I really feel that this film takes the perspective of the dreamer being Hollywood. Dreams are “learned habits of the mind” that usually “fail to support our needs, but often loom as frightening adversaries in our struggle to cope” (Nochimson). This dream we see reveals a sad, horrific, confusing, grotesque results, such as Betty/Diane’s suicide (Nochimson). Usually the Hollywood we see isn’t always happy ending.  This dream seems mechanical, a “mass-market machine that feeds on genuine, not imaginary, creative impulses and turns them into waste products” (Nochimson). Life and death. Lynch also plays on those usual Hollywood stereotypes, but then twists them to the unordinary, not seen personas. Hence the artificial acting (at first). We root for Betty and her success, but as soon as she has everything, she loses everything in one moment. A missed opportunity of meeting with Adam, the famous Hollywood director, which later results to a “butterfly effect”. It was from the moment on that things started going downhill. 

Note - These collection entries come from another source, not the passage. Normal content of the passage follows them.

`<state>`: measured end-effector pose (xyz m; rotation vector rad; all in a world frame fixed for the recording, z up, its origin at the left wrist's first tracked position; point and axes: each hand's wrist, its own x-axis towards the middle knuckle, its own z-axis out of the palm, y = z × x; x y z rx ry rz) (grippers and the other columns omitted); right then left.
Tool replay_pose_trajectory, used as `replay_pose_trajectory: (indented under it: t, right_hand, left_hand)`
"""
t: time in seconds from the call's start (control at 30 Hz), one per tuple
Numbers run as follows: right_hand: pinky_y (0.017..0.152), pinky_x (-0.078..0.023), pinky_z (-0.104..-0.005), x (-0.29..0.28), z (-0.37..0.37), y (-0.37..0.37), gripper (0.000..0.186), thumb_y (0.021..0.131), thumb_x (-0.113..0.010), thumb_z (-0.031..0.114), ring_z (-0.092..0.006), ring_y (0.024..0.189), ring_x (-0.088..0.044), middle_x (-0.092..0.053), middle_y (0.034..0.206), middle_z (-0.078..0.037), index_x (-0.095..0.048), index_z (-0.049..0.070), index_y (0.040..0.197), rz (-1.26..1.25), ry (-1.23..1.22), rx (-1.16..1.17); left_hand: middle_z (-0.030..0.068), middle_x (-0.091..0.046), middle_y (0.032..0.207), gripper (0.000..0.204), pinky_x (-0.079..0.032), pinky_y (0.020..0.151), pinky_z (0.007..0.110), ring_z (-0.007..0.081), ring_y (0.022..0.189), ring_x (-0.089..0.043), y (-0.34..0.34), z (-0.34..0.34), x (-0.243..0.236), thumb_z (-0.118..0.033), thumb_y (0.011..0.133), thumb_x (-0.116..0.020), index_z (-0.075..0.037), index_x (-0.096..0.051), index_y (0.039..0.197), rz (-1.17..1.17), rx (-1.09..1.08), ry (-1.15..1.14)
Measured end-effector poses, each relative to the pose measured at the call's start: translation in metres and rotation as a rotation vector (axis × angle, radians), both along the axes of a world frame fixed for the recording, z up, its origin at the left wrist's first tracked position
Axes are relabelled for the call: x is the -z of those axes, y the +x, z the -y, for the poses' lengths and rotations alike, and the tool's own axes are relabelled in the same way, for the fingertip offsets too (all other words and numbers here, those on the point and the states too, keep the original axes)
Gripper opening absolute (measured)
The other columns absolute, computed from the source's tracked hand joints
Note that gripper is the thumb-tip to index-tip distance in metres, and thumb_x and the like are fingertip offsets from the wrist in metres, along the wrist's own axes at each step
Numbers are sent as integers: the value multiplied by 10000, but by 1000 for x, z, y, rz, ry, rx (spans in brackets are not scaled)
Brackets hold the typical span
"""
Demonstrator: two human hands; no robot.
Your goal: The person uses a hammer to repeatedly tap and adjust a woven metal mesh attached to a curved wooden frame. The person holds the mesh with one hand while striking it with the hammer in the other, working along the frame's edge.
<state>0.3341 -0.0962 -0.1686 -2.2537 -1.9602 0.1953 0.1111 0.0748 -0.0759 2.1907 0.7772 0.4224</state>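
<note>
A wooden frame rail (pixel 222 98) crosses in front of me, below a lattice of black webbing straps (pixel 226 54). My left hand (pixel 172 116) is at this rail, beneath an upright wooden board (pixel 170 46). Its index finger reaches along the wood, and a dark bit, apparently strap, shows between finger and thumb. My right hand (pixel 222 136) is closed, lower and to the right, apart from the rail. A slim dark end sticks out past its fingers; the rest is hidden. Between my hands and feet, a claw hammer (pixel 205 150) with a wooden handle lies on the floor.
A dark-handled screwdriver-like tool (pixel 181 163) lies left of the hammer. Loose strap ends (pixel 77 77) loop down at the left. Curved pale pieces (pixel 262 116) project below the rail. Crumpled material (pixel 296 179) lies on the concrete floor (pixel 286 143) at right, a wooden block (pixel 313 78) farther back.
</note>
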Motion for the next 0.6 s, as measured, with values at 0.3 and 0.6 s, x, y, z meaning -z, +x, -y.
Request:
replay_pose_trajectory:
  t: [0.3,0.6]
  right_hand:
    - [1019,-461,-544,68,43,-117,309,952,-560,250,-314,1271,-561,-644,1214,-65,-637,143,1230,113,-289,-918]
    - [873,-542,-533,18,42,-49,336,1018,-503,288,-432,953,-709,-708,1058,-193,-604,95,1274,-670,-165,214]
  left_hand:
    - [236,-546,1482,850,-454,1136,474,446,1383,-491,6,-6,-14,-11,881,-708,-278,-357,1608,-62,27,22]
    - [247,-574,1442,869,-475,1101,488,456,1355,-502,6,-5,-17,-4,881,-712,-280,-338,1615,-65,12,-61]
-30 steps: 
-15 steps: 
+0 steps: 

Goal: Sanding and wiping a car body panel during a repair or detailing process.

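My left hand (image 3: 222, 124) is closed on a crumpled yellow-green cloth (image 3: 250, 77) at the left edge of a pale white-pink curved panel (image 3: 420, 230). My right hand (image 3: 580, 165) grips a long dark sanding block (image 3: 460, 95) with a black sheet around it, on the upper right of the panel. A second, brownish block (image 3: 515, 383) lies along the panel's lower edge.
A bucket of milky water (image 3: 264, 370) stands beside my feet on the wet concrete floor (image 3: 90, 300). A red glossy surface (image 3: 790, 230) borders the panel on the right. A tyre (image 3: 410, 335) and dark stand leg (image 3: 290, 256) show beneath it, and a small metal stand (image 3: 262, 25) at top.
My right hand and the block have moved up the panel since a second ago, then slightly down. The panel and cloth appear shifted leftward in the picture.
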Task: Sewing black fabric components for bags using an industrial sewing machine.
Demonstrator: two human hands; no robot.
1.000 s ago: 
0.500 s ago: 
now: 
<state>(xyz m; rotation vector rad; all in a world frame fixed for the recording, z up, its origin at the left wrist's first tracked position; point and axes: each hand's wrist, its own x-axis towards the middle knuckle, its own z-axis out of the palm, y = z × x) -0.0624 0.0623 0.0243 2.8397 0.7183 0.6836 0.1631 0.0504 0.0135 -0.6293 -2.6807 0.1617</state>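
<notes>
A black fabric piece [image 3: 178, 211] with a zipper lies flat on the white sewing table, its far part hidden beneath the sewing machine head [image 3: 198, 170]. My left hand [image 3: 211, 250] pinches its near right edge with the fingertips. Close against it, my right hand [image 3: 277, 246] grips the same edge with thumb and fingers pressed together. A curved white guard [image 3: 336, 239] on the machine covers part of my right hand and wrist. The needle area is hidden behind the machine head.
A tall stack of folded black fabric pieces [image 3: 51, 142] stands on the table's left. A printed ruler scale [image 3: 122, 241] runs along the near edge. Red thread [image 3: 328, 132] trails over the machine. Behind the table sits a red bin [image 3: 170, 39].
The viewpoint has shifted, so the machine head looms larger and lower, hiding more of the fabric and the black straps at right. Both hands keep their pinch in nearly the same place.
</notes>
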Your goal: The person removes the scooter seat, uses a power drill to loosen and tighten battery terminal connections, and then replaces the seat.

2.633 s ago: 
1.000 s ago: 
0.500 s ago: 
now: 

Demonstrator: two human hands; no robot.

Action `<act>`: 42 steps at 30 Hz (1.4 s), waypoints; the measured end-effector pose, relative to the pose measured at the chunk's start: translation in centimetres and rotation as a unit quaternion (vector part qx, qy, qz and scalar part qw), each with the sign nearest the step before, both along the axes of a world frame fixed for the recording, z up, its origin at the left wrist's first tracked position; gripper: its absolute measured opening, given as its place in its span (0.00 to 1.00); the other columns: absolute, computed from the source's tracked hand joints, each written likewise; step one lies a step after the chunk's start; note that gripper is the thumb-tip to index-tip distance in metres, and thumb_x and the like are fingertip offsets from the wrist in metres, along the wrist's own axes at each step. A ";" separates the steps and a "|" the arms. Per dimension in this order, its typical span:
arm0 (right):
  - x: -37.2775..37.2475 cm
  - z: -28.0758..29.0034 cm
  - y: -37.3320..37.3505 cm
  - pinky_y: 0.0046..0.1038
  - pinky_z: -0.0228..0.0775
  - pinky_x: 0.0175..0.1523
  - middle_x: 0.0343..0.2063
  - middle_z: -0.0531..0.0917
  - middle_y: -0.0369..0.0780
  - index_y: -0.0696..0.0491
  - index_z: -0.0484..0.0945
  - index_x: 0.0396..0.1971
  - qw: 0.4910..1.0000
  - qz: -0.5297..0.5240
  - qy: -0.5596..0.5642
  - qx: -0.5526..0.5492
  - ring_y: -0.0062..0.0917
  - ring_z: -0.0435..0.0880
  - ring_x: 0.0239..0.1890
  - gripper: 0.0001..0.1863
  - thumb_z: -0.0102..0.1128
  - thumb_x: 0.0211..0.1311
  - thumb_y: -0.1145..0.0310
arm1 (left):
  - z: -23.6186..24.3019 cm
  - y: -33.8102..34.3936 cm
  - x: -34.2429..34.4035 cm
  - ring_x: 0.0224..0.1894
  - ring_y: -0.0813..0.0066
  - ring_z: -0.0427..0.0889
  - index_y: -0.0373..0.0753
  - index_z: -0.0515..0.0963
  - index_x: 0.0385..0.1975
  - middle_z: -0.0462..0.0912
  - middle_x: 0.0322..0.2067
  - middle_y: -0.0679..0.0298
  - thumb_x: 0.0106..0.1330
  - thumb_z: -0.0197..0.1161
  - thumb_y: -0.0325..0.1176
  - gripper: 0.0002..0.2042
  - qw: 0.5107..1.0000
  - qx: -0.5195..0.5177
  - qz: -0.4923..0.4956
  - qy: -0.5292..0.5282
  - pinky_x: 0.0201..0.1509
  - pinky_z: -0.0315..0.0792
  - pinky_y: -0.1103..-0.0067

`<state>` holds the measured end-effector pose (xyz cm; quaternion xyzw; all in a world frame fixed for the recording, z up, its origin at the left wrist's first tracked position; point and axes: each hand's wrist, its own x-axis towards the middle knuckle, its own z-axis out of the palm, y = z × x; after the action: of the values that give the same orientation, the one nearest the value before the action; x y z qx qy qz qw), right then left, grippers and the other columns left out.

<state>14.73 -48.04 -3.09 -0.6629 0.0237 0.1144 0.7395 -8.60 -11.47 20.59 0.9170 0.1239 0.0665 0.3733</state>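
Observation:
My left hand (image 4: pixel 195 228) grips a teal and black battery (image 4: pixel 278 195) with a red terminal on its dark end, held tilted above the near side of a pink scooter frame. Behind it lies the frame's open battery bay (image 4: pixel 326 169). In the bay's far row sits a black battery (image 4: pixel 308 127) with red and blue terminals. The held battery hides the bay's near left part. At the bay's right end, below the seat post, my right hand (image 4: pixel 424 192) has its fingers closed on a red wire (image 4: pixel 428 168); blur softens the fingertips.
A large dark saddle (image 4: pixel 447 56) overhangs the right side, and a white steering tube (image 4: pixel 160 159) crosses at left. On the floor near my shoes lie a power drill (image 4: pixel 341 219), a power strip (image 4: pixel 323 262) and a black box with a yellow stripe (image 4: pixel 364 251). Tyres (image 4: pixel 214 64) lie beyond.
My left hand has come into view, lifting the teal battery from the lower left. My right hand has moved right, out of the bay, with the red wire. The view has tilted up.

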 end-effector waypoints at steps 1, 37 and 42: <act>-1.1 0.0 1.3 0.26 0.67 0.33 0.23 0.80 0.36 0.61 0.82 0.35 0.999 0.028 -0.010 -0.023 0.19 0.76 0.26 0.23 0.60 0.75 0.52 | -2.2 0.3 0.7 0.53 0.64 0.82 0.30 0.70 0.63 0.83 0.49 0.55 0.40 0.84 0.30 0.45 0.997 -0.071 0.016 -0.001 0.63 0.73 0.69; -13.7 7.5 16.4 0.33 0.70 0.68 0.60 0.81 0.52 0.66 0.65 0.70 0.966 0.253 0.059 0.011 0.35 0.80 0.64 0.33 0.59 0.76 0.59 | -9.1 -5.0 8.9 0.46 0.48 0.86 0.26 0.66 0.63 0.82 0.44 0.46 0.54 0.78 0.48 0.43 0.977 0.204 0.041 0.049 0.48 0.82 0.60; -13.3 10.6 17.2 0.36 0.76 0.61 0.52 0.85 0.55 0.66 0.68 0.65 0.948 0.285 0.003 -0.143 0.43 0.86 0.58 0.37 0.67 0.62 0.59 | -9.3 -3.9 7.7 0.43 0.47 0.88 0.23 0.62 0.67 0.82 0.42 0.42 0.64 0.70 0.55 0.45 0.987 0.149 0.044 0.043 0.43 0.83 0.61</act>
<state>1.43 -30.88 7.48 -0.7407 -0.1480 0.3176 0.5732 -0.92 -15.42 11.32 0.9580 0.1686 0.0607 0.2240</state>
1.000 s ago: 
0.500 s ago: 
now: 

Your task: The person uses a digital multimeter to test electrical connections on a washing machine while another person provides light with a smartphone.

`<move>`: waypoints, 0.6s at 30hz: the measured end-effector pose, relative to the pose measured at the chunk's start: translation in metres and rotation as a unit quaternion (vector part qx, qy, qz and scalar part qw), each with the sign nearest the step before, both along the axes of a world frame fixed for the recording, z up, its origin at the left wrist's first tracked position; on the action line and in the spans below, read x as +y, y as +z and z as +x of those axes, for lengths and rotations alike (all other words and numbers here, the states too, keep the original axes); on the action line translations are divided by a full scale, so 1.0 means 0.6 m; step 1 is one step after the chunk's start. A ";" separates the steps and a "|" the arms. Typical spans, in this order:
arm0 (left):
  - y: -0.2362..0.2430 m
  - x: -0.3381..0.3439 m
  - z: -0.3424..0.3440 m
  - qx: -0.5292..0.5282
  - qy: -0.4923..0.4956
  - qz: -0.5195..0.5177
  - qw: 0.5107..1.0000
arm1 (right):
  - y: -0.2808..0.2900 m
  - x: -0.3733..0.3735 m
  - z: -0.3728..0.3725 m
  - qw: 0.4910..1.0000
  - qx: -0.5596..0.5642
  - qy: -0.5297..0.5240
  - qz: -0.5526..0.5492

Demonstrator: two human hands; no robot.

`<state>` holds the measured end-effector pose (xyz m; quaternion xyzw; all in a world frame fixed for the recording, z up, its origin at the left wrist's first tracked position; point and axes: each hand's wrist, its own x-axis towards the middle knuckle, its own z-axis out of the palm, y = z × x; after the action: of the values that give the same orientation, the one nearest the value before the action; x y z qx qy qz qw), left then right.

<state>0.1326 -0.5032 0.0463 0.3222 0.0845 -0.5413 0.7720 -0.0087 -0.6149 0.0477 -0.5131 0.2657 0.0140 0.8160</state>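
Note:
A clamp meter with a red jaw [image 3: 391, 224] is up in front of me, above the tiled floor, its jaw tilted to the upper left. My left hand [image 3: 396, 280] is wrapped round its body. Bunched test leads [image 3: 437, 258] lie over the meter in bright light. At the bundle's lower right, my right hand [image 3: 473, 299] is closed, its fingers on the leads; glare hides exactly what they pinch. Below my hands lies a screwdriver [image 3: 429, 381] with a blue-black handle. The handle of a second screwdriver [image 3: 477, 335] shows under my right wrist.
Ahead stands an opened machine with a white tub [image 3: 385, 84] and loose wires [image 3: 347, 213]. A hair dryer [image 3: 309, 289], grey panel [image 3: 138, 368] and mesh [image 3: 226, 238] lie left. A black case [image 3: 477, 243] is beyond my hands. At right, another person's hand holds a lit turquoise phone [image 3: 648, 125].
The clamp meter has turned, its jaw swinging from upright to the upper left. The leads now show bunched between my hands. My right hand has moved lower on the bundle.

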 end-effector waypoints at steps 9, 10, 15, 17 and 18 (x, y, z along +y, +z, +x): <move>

This dream we are watching is created by a culture industry, Hollywood, which has a lot of power and control. It is filled with life and death, defeat and hope…we see all of that in various films, especially the classic ones (Nochimson).  There are lots of illusion, and void within this dream-like film, especially when Betty and Rita go to Club Silencio. We hear the band, the singing, but there is nothing there. The film ends with Club Silencio, with a woman saying “Silencio” (which means silence in Spanish). This phrase resonates on the audience, hence the long black screen before the credits…”full of signs of both empty illusion and fullness of possibility” (Nochimson). I agree with the reading, this brings a questionable future not for the characters, but for Hollywood/popular culture (Nochimson). But also for us. Possibilities can come out of this dark void, but also death.   

5 comments:

  1. Interesting thoughts! Love reading your blog.  What about the Silencio Club? In the dream logic of Diane's imaginings I think that it's part of the glamor of Hollywood, and the out-of-body existence of many actors, and perhaps the ultimate emptiness of the reality that films purport to give us. For me, it highlights the sort of "dark underbelly" of the supposed glamorous "world" of Hollywood. Anyone who has ever been to Hollywood (the city) knows it's a crap-hole. Furthermore, the Hollywood film industry is mostly full of messed up people who live unhappy lives.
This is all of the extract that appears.